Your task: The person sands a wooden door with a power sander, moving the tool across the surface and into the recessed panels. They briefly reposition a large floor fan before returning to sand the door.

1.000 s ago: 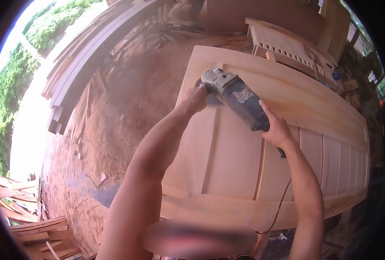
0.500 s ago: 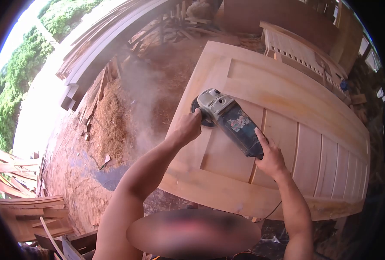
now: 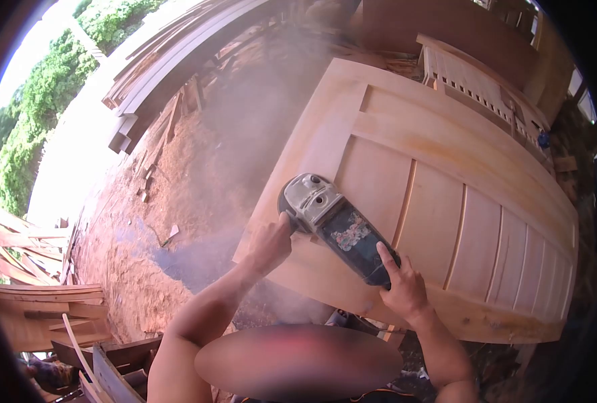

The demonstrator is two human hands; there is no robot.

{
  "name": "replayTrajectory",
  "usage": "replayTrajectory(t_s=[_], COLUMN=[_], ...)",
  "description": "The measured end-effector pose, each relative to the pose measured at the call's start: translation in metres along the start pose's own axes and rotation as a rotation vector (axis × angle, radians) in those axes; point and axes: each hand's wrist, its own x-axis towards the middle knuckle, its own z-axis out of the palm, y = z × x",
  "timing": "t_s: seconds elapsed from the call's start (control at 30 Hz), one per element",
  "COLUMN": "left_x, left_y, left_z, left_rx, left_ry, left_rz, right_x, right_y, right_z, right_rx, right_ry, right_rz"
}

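Observation:
An angle grinder [image 3: 344,232] with a grey metal head and a dark, sticker-covered body lies over the left end of a pale wooden door panel [image 3: 392,138]. My left hand [image 3: 271,243] is closed around its side handle near the head. At the rear of the body, my right hand [image 3: 406,285] wraps the grip, one finger stretched along the casing. The disc shows only as a dark edge left of the head; its contact with the wood is hidden. Grooved slats and a raised frame make up the panel.
Dust hangs left of the panel above sawdust-covered ground [image 3: 171,195]. Stacked timber beams [image 3: 177,60] lie at upper left, scrap wood [image 3: 26,245] at far left. A slatted wooden piece [image 3: 473,84] stands behind the panel.
Both hands have drawn the angle grinder toward me and slightly left along the panel's end. The dust cloud has spread, and the view has shifted a little.

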Motion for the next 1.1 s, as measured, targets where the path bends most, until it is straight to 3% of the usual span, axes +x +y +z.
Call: replayTrajectory(t_s=[0.23, 0.37, 0.53, 0.77, 0.97, 1.1], left_x=[-0.096, -0.086, 0.038, 0.246, 0.415, 0.507], left_y=[-0.031, -0.042, -0.029, 0.016, 0.039, 0.055], left_z=[0.018, 0.015, -0.008, -0.047, -0.078, -0.09], left_rx=[-0.029, -0.013, -0.007, 0.111, 0.25, 0.266], left_ry=[-0.015, 0.023, -0.068, -0.032, 0.023, 0.078], left_rz=[-0.279, -0.23, -0.131, 0.108, 0.213, 0.259], right_x=[-0.037, -0.019, 0.051, 0.184, 0.313, 0.379], right_y=[-0.039, -0.043, -0.006, 0.065, 0.118, 0.137], right_z=[0.018, 0.017, -0.004, -0.049, -0.078, -0.107], right_rx=[0.013, 0.005, -0.004, -0.026, -0.04, -0.037], right_ry=[-0.198, -0.219, -0.059, 0.104, 0.285, 0.211], right_rz=[-0.048, -0.049, 0.009, 0.137, 0.109, 0.249])
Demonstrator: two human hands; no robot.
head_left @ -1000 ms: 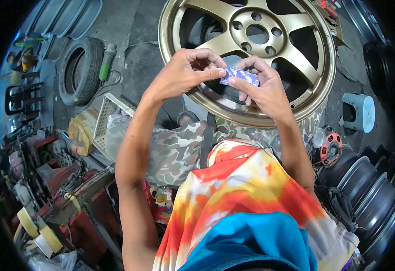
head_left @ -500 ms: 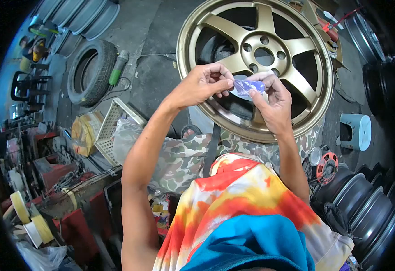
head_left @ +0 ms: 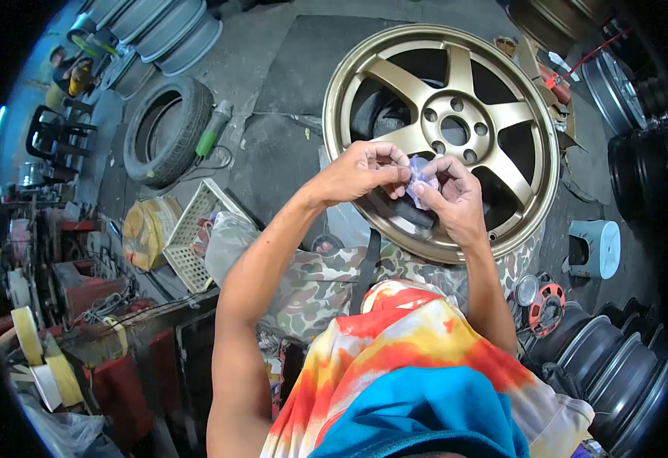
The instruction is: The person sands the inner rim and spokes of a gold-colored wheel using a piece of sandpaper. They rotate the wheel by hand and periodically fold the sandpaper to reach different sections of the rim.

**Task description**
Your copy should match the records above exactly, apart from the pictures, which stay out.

**Answer for this exercise**
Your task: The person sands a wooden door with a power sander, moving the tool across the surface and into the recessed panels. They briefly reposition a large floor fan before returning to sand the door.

1.000 s ago: 
0.500 s ago: 
now: 

The demonstrator is two human hands; there is no robot.

{
  "name": "replayTrajectory",
  "usage": "replayTrajectory(t_s=[_], COLUMN=[_], ...)",
  "description": "The measured end-effector pose, each relative to the pose measured at the call's start: translation in metres along the start pose's own axes and rotation as a rotation vector (axis × angle, radians) in those axes; point and axes: each hand's wrist, its own x-axis towards the middle knuckle, its own z-axis out of the palm, y = z × x",
  "timing": "t_s: seconds elapsed from the call's start (control at 30 Hz), one per element",
  "COLUMN": "left_x, left_y, left_z, left_rx, left_ry, left_rz, right_x, right_y, right_z, right_rx, right_ry, right_rz"
}

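Observation:
An angle grinder [image 3: 344,232] with a grey metal head and a dark, sticker-covered body lies over the left end of a pale wooden door panel [image 3: 392,138]. My left hand [image 3: 271,243] is closed around its side handle near the head. At the rear of the body, my right hand [image 3: 406,285] wraps the grip, one finger stretched along the casing. The disc shows only as a dark edge left of the head; its contact with the wood is hidden. Grooved slats and a raised frame make up the panel.
Dust hangs left of the panel above sawdust-covered ground [image 3: 171,195]. Stacked timber beams [image 3: 177,60] lie at upper left, scrap wood [image 3: 26,245] at far left. A slatted wooden piece [image 3: 473,84] stands behind the panel.
Both hands have drawn the angle grinder toward me and slightly left along the panel's end. The dust cloud has spread, and the view has shifted a little.
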
Motion for the next 1.1 s, as measured, targets where the path bends most, until it is straight to 3% of the usual span, axes +x +y +z.
Call: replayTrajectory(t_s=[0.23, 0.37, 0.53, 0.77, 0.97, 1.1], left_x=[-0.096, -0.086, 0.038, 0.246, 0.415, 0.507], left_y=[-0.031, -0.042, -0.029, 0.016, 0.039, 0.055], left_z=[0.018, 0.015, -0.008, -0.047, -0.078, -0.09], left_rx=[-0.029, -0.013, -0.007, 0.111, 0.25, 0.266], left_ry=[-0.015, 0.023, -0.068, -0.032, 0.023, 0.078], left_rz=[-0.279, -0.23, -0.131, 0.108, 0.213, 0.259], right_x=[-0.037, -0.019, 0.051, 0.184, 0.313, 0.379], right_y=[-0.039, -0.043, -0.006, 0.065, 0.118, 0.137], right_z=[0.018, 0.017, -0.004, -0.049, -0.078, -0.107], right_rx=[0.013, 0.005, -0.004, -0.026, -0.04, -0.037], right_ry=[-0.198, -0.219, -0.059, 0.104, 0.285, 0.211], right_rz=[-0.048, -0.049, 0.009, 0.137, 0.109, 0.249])
Demonstrator: two human hands; no robot.
head_left @ -1000 ms: 
head_left @ -500 ms: 
head_left @ +0 ms: 
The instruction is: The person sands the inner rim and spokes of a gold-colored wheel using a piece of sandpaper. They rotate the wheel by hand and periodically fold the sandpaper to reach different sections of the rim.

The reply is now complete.